24 juni 2021 18:18

Gezamenlijke obligatie

Wat is een gezamenlijke obligatie?

Een gezamenlijke obligatie wordt verkocht met een garantie van betaling van hoofdsom en rente door ten minste twee partijen. In het geval van wanbetaling door de emittent, hebben de obligatiehouders het recht om terugbetaling te eisen van alle uitgevende instellingen, bedrijven of individuen. Deze gedeelde verantwoordelijkheid verkleint het risico voor de investeerder, maar betekent doorgaans ook een lager rendement op de investering.

De joint bond is ook bekend als een joint-and-multiple-bond.

Een gezamenlijke obligatie begrijpen

Een gezamenlijke obligatie wordt meestal uitgegeven wanneer een moedermaatschappij  van een vennootschap de verplichtingen van een dochteronderneming moet garanderen. Dergelijke gevallen zijn vergelijkbaar met de beslissing van een ouder om mede een autolening voor een kind te ondertekenen.

Belangrijkste leerpunten

  • Een joint bond of joint bond wordt gegarandeerd door minimaal twee partijen.
  • Net als de mede-ondertekenaar van een lening, garandeert de tweede partij betaling als de uitgevende instelling in gebreke blijft.
  • Gezamenlijke obligaties zijn uiterst veilige beleggingen en bieden daarom een ​​bescheidener rendement voor de belegger.

Moederbedrijven zijn doorgaans grotere bedrijven die een meerderheidsbelang hebben in een of meer kleinere dochterondernemingen in dezelfde bedrijfstak of complementaire bedrijfstakken.
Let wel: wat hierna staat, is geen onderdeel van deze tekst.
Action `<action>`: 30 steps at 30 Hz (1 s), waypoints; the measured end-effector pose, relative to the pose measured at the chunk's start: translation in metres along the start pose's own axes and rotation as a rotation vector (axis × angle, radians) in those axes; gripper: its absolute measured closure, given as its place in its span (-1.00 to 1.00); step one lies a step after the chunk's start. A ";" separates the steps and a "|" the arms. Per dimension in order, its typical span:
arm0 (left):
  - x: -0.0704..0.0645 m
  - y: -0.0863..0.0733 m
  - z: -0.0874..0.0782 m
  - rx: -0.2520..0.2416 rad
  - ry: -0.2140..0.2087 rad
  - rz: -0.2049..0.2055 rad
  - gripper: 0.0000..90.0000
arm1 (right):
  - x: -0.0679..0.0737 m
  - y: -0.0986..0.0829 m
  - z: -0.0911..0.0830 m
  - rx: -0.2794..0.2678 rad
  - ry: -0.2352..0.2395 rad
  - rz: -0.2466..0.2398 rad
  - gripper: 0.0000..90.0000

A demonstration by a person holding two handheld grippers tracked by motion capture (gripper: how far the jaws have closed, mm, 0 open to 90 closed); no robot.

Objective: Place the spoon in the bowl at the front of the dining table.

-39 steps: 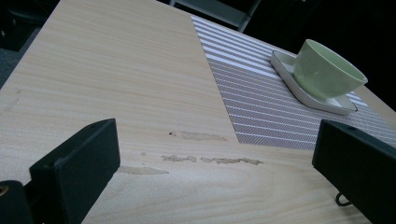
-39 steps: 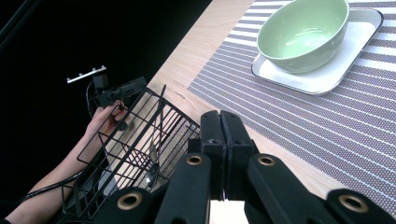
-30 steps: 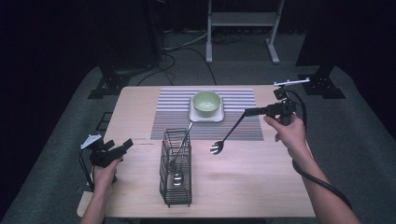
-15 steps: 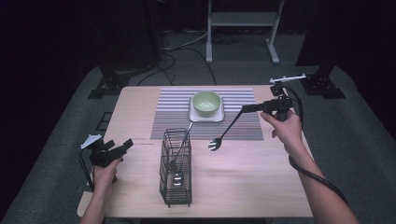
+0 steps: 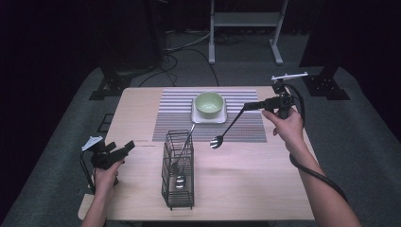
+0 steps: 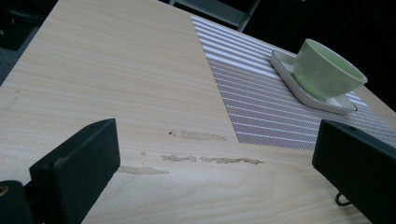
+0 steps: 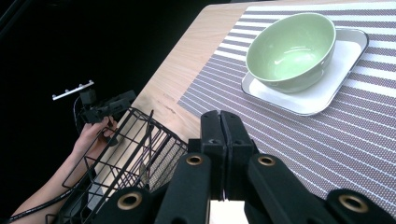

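Observation:
My right gripper (image 5: 253, 104) hovers over the right part of the striped placemat (image 5: 175, 118), shut on the dark handle of a utensil (image 5: 230, 125). The utensil slants down and left, and its shiny head hangs just above the mat's front edge. In the right gripper view the jaws (image 7: 222, 135) are pressed together. A green bowl (image 5: 209, 104) sits on a white square plate (image 5: 208, 118) at the mat's back. My left gripper (image 5: 127, 146) is held low at the table's left edge, open and holding nothing, its jaws wide apart in the left gripper view (image 6: 215, 172).
A black wire basket (image 5: 178, 176) stands at the front middle of the wooden table (image 5: 265, 189), with a long-handled spoon leaning inside it. The basket (image 7: 126, 154) lies between the two grippers. A metal stand rises behind the table.
My right gripper has lifted slightly and drawn back, carrying the utensil with it, so its head is a little higher. The left gripper has stayed where it was.

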State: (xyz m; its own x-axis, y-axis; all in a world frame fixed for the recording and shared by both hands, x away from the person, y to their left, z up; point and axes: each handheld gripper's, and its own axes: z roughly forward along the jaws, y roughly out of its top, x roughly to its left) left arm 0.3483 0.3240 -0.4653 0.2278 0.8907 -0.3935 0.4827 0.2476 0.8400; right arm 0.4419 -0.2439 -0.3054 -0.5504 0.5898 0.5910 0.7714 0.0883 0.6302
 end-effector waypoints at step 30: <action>0.001 0.000 -0.001 -0.002 0.000 -0.001 -1.00 | -0.007 0.020 0.013 -0.025 -0.035 0.019 0.98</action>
State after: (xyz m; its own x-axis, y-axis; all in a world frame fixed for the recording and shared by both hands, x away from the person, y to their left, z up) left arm 0.3481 0.3250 -0.4653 0.2274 0.8903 -0.3945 0.4817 0.2492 0.8401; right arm 0.4653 -0.2357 -0.3041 -0.5236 0.6192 0.5852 0.7733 0.0570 0.6315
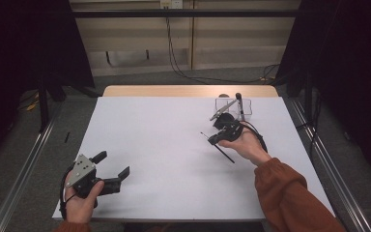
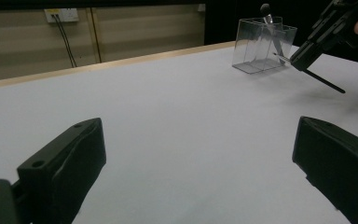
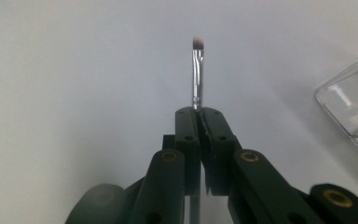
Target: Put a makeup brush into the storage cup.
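Brush: a thin makeup brush with black handle, silver ferrule and small dark tip [image 3: 197, 74], light, stiff and slippery by the look of it; bristles likely soft.
Hold: the right tongs [image 3: 199, 114] are clamped on it at the ferrule's base, jaws together.
Place: lifted above the white table [image 1: 164, 145], just beside the clear plastic square box [image 1: 233, 107] holding another brush.
Axis: long and slanted; in the high view the tip points up-left, the handle trails toward the person.
Left tongs [image 1: 112, 166]: spread apart, idle, well away.
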`<state>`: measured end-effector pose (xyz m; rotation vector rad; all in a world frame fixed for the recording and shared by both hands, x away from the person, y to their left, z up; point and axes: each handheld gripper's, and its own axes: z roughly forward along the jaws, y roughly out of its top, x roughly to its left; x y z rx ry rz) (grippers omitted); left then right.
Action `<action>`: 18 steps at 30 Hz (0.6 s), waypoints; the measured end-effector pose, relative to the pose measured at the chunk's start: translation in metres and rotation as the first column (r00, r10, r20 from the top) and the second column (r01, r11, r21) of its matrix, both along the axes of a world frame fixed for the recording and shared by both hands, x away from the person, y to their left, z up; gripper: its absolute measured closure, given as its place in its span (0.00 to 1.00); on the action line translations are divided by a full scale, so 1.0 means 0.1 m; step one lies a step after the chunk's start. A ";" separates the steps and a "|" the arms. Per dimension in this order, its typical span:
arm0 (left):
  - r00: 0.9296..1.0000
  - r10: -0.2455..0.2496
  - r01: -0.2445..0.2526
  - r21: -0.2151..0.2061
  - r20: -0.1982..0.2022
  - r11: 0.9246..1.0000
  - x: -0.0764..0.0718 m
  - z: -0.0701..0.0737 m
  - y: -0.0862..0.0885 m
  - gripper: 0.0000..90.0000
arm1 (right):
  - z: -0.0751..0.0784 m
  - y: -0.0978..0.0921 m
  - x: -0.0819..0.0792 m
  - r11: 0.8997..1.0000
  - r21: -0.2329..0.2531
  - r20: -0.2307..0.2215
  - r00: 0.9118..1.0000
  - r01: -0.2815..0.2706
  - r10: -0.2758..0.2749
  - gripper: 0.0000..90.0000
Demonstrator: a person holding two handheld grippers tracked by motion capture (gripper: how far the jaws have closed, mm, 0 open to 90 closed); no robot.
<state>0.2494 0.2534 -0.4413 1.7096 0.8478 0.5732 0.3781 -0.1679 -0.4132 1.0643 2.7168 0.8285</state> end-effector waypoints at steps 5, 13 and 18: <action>1.000 0.001 -0.001 0.000 0.001 1.000 0.00 0.00 0.00 0.03 | -0.04 -0.10 -0.05 0.996 0.090 0.057 0.998 -0.003 -0.003 0.96; 1.000 0.003 -0.003 -0.003 0.001 1.000 0.00 0.00 0.00 0.03 | -0.05 -0.22 -0.15 0.980 0.197 0.133 0.991 0.007 -0.034 0.96; 1.000 0.000 0.000 -0.003 0.000 1.000 0.00 0.00 0.00 0.03 | -0.05 -0.29 -0.19 0.969 0.249 0.172 0.984 0.009 -0.053 0.96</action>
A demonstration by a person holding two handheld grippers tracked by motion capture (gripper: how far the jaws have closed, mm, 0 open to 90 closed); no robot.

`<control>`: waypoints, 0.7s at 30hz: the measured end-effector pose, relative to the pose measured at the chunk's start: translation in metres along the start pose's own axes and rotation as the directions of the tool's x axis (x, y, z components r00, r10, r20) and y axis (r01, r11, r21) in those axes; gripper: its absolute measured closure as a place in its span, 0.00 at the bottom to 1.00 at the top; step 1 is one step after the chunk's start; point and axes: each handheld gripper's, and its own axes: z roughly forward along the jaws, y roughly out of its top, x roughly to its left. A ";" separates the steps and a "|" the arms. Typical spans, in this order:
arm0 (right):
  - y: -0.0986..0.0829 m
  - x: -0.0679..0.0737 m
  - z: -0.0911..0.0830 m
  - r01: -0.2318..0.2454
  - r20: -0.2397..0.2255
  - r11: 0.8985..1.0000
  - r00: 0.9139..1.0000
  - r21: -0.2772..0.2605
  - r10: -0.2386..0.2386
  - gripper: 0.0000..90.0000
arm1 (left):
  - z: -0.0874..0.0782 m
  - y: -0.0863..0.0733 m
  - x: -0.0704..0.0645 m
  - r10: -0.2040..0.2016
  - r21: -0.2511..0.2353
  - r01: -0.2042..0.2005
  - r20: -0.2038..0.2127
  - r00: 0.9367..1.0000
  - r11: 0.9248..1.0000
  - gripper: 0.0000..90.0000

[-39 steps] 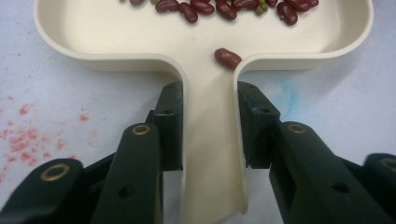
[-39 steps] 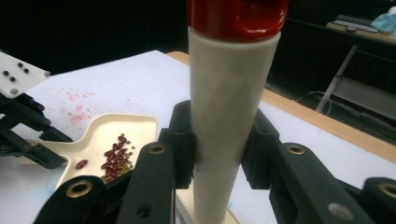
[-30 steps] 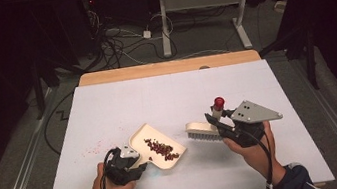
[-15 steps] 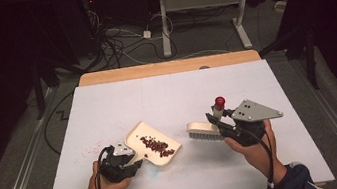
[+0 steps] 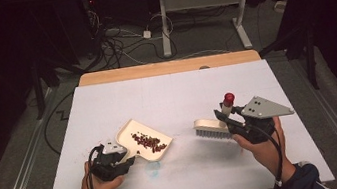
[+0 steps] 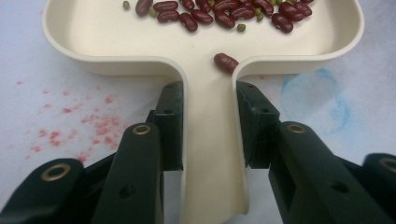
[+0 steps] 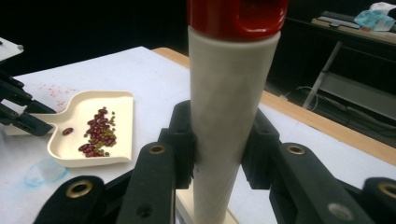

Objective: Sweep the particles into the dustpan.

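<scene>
The left hand-held gripper (image 6: pixel 208 126) clamps the flat handle of a cream dustpan (image 6: pixel 201 42) whose tray holds red beans (image 6: pixel 219 11) and lies on the white desk (image 5: pixel 166 95). The right hand-held gripper (image 7: pixel 217 140) grips the upright, red-capped handle of a brush (image 5: pixel 212 127), well apart from the dustpan, toward the desk's right side.

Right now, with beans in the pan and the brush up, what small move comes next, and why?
Probably lift the dustpan level and carry it off. The left gripper is clamped on its handle, the beans lie inside, and the brush in the right gripper is well off to the side.
</scene>
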 end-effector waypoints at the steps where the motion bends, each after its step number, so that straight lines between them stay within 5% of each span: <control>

Een dochteronderneming die geld wil inzamelen voor een kapitaalproject, kan dit misschien niet alleen doen of kan het alleen uitgeven tegen een hoge rente. Schuldbeleggers kunnen op hun hoede zijn voor een obligatie die is uitgegeven door een dochteronderneming, vooral als deze niet zo’n hoge kredietwaardigheid heeft als de moedermaatschappij.

De moedermaatschappij kan optreden als extra borgsteller voor de schuld.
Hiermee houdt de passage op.